Today I had the worst news. My close friend has lost his baby, 2 months before she was due to join us in the world.
Suddenly the miles between us feel greater than ever and I know there isn’t a damn thing I could do to help right now anyway because their hell has only just begun.
This isn’t the first time I’ve had this news from someone close to me, my mum lost twins halfway through her pregnancy back in 2003. She didn’t even know she was pregnant until is was too late and it didn’t detract from the agony we felt a single bit.

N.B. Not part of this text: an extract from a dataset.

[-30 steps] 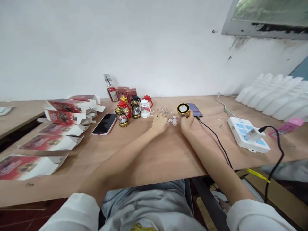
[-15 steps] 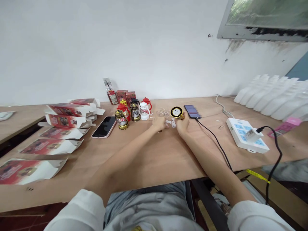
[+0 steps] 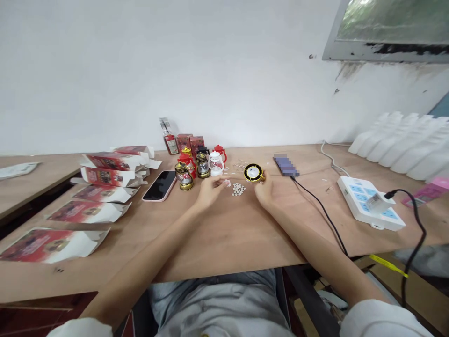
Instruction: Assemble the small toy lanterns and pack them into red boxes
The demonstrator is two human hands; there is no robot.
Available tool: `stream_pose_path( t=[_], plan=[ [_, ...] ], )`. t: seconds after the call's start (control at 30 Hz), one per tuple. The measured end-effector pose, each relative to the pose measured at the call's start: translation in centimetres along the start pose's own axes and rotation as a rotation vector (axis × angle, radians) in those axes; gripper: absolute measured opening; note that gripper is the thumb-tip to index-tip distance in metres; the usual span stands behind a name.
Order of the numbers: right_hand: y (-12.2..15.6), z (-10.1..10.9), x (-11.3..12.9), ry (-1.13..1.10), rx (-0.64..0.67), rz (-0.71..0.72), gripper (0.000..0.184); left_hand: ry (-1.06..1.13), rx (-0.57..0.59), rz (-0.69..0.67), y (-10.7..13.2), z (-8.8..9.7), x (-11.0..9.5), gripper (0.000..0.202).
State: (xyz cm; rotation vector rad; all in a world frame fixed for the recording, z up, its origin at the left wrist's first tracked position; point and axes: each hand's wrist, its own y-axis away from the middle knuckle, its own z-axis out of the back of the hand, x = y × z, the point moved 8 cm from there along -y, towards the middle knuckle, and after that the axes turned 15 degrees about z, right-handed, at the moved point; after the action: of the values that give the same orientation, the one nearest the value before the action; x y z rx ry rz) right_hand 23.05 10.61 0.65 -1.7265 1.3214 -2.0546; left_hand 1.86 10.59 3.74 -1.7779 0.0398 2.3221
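Note:
My right hand (image 3: 264,191) is closed around a small gold lantern, tipped so that its round black-and-gold base (image 3: 253,172) with a white centre faces me. My left hand (image 3: 209,191) pinches a small whitish piece (image 3: 227,183) at its fingertips, too small to name. Between the two hands lies a loose pile of small pale round discs (image 3: 239,189). Thin clear bits (image 3: 240,164) are scattered behind the pile. Left of them stand several small lanterns, among them a white lantern (image 3: 216,164), a red lantern (image 3: 220,153) and a bronze lantern (image 3: 184,176).
A pink-edged phone (image 3: 160,186) lies left of the lanterns, and a second phone (image 3: 286,165) with a black cable lies on the right. Flat red-and-white boxes (image 3: 79,212) line the left side. A power strip (image 3: 370,202) and white bottles (image 3: 403,145) are at the right.
My left hand has drawn back leftward from the scattered pieces, uncovering the disc pile, and now pinches a small piece. My right hand still holds the lantern. The camera view has shifted slightly.

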Motion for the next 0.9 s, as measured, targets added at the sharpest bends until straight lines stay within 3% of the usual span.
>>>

In my mind, those beautiful babies survived and are now halfway through their highschool years. I help them with their homework, teach them how to deal with spots, bullies and relationships. I listen to them complain about their teachers and about each other, I’m a bad influence and give them too much crap to eat and let them stay up later. I’m all of these things but only in my own head in those grey moments between work and home, wakefulness and sleep. The rest of the time I only have an older brother and a half brother in his early twenties.

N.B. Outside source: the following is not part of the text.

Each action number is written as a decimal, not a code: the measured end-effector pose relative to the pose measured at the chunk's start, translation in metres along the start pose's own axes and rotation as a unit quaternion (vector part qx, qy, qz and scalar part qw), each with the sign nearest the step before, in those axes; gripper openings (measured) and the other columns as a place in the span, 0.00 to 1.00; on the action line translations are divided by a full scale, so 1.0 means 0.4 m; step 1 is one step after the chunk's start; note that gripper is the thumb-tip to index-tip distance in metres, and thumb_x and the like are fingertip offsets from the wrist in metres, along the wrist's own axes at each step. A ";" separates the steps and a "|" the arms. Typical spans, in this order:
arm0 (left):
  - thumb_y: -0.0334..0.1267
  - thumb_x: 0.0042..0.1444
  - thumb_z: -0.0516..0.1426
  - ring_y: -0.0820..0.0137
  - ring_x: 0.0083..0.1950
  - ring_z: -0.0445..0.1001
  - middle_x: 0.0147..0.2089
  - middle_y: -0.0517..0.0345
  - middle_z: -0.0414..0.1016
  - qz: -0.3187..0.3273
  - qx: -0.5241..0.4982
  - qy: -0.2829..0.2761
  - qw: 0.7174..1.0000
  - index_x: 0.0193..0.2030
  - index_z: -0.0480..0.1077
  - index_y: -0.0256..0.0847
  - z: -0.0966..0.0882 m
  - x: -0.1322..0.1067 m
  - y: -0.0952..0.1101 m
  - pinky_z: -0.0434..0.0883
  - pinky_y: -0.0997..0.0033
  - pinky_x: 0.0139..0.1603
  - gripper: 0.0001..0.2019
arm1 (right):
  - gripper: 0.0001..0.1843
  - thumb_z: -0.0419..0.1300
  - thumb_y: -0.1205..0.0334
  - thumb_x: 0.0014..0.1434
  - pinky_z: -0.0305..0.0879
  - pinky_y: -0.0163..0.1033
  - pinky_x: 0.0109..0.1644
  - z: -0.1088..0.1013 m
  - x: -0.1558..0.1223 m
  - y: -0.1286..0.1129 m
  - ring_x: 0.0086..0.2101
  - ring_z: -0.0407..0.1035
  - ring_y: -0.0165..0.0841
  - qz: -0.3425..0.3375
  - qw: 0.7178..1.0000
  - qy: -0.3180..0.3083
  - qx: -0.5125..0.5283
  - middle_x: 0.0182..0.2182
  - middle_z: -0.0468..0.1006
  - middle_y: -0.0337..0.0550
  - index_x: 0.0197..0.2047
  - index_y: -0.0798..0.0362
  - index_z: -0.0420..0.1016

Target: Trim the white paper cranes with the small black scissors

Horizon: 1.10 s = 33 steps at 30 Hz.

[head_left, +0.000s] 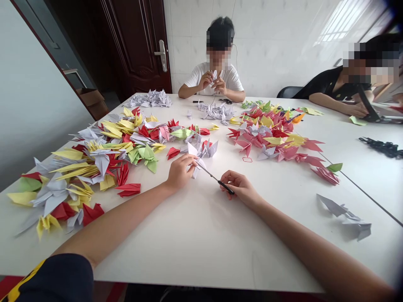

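Observation:
My left hand (180, 171) is closed on a pale lilac folded paper crane (195, 156) near the table's middle. My right hand (239, 187) pinches the black handle of a thin pointed tool (216, 180), whose metal tip reaches into the crane by my left fingers. Both forearms stretch in from the near edge over the white table (201, 251).
Piles of folded paper cranes, yellow, red, green and lilac, cover the left (94, 163). A red and pink pile (273, 134) lies right of centre. Two grey cranes (346, 216) sit near right. Two other people sit at the far side, one folding paper (214, 82).

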State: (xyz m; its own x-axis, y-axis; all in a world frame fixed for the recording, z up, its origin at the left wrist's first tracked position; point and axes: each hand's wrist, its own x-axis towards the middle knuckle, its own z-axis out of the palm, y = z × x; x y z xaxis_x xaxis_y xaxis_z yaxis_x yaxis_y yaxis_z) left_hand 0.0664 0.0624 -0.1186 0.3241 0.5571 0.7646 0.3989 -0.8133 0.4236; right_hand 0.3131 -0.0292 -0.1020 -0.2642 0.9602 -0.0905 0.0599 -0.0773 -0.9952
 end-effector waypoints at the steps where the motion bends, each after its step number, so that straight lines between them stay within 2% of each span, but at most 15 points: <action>1: 0.20 0.56 0.57 0.63 0.47 0.81 0.47 0.56 0.80 0.000 -0.001 -0.001 1.000 0.33 0.72 0.41 0.000 0.000 -0.001 0.78 0.65 0.46 0.11 | 0.24 0.72 0.44 0.52 0.62 0.31 0.23 0.000 0.000 0.000 0.22 0.66 0.24 0.001 1.000 0.000 -0.002 0.29 0.77 0.39 0.38 0.54 0.71; 10: 0.19 0.57 0.57 0.63 0.46 0.81 0.45 0.57 0.80 0.006 -0.007 -0.002 1.000 0.34 0.73 0.41 0.000 -0.001 -0.002 0.78 0.66 0.46 0.12 | 0.26 0.74 0.42 0.51 0.68 0.32 0.25 -0.001 -0.001 0.009 0.26 0.67 0.26 0.008 1.000 -0.005 -0.016 0.30 0.76 0.40 0.39 0.53 0.72; 17: 0.19 0.57 0.57 0.65 0.45 0.80 0.45 0.58 0.80 0.027 -0.021 0.011 0.999 0.35 0.73 0.41 0.001 -0.001 -0.002 0.76 0.67 0.46 0.12 | 0.26 0.72 0.41 0.53 0.67 0.31 0.25 0.000 -0.001 0.009 0.26 0.67 0.26 0.007 1.000 -0.008 -0.027 0.30 0.76 0.40 0.40 0.54 0.72; 24: 0.19 0.57 0.57 0.64 0.46 0.80 0.44 0.58 0.81 -0.011 -0.022 -0.015 1.000 0.35 0.73 0.41 0.000 -0.002 0.000 0.76 0.67 0.48 0.12 | 0.26 0.71 0.41 0.54 0.69 0.31 0.26 -0.004 0.001 0.014 0.26 0.67 0.26 0.007 1.000 -0.012 -0.028 0.30 0.76 0.40 0.41 0.54 0.72; 33: 0.19 0.58 0.57 0.64 0.46 0.80 0.43 0.60 0.81 -0.014 -0.043 -0.025 0.999 0.35 0.73 0.41 0.003 -0.002 -0.002 0.74 0.67 0.48 0.12 | 0.25 0.71 0.41 0.54 0.68 0.31 0.26 -0.004 -0.001 0.017 0.26 0.67 0.26 0.005 1.000 -0.016 -0.027 0.30 0.75 0.40 0.41 0.54 0.72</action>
State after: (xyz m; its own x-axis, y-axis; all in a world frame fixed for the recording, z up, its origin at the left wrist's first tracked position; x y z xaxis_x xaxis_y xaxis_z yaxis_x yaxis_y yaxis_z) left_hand 0.0668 0.0629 -0.1201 0.3576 0.5858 0.7273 0.3342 -0.8075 0.4861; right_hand 0.3153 -0.0294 -0.1086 -0.2937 0.9505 -0.1015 0.1132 -0.0709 -0.9910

I would only have been a sister to those twins, not a mother so I can’t feel that extra layer of pain that a parent must feel. Especially the parent who carries them and nourishes them for those first precious nine months.
I can’t feel it, but I imagine it. Every time I think about my future and having a family of my own, I imagine the pain of losing it before it’s even begun, if it ever does. Miscarriages are far more common than most of us realise because we don’t talk about it, babies are lost at any stage of pregnancy and somehow it seems like the rest of the world thinks it doesn’t count if the child wasn’t born: it counts. Even if you didn’t know they were there before hand, the infinite possibilities of their lives being snuffed out is a loss to us all and should never be forgotten.

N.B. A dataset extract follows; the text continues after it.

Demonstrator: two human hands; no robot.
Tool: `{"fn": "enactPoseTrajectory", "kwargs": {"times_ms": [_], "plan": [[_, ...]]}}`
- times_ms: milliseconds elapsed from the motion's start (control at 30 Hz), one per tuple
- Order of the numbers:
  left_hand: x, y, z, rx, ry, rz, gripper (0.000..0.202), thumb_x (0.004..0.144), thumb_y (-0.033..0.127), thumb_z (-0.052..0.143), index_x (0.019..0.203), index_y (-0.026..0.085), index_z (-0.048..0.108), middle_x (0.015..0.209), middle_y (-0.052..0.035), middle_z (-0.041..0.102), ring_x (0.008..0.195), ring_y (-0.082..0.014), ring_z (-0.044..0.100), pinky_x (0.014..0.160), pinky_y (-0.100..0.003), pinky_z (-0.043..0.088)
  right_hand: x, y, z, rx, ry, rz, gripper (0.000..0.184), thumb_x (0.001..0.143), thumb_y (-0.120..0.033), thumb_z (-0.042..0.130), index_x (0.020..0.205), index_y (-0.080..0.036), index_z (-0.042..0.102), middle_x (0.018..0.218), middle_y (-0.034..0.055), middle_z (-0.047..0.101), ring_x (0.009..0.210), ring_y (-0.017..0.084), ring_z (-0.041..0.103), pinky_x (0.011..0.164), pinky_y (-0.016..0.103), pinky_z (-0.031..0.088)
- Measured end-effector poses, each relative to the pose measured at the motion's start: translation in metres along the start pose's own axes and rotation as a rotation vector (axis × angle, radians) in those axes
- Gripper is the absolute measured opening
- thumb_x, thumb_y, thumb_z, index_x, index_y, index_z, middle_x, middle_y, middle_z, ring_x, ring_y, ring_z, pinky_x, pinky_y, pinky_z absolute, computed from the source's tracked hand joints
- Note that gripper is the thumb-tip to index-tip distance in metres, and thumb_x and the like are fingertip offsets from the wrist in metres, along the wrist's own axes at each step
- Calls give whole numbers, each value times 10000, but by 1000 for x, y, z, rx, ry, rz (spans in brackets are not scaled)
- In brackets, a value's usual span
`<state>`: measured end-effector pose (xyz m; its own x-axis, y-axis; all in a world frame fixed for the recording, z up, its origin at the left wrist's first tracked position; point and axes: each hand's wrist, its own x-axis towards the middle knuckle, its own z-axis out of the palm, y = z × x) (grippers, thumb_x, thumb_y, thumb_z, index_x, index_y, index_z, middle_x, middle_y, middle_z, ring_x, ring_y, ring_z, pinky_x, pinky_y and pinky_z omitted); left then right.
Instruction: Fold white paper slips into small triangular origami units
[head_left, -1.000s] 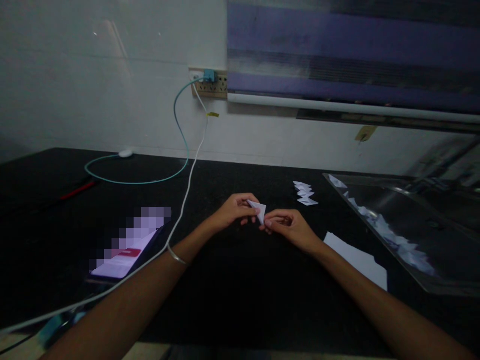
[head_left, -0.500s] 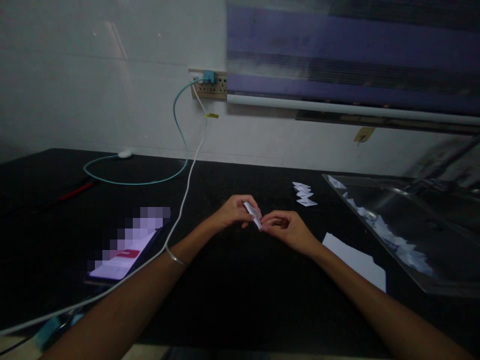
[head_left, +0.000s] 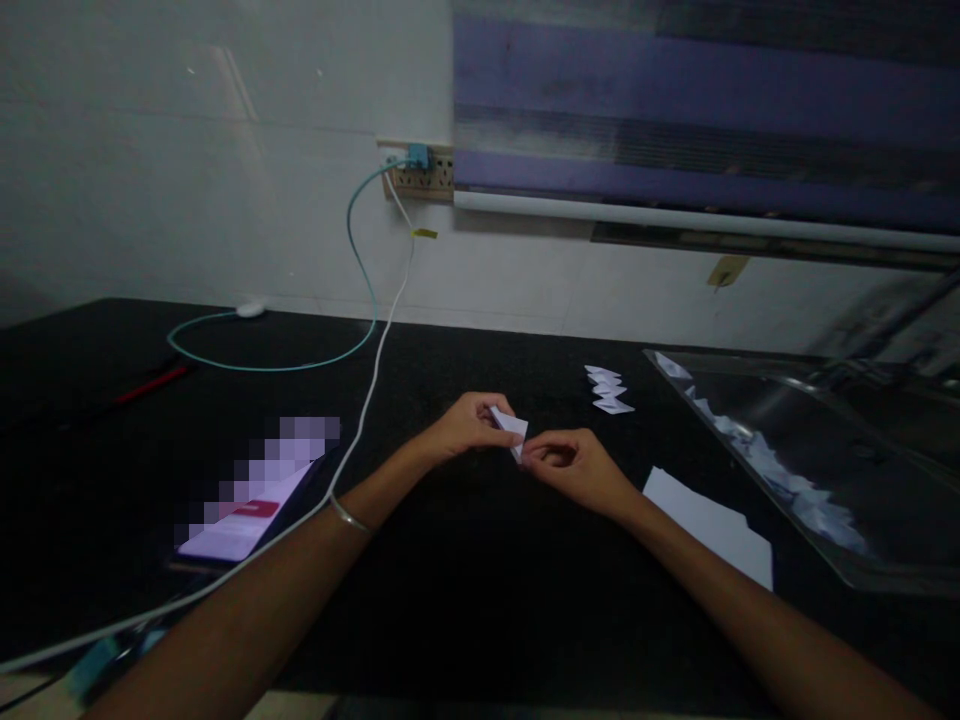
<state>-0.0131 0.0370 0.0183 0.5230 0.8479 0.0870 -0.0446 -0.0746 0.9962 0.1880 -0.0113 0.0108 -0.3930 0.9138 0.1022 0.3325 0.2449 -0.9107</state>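
Note:
A small folded piece of white paper [head_left: 512, 428] is held just above the black counter [head_left: 465, 600] between both hands. My left hand [head_left: 469, 425] pinches its upper left part with the fingers curled. My right hand [head_left: 574, 465] pinches its lower right tip with thumb and forefinger. A little row of several similar folded paper pieces [head_left: 609, 389] lies on the counter beyond my right hand.
Flat white sheets [head_left: 709, 525] lie right of my right wrist. A steel sink [head_left: 862, 500] with paper scraps is at far right. A lit phone [head_left: 251, 495] lies at left, crossed by a white cable [head_left: 360, 420]. A teal cable [head_left: 285, 362] loops to the wall socket [head_left: 420, 170].
The paper piece has been turned and refolded between my fingers; both hands stay almost in the same place, shifting slightly.

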Motion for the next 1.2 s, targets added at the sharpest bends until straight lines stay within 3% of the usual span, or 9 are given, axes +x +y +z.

It sticks with you, 12 years on and I spend all of February thinking about them. Now my Aprils will be spent thinking about a little girl we never got the chance to meet, I feel that before this life is over I will have many more months dedicated to little souls.
So here’s my tribute to all those babies – the ones without names, the ones that had names but never got to learn how to scrawl them in crayon, the ones who heard their names on their parents’ lips before they left us forever. I think of you all often and keep you with me, for the rest of my days.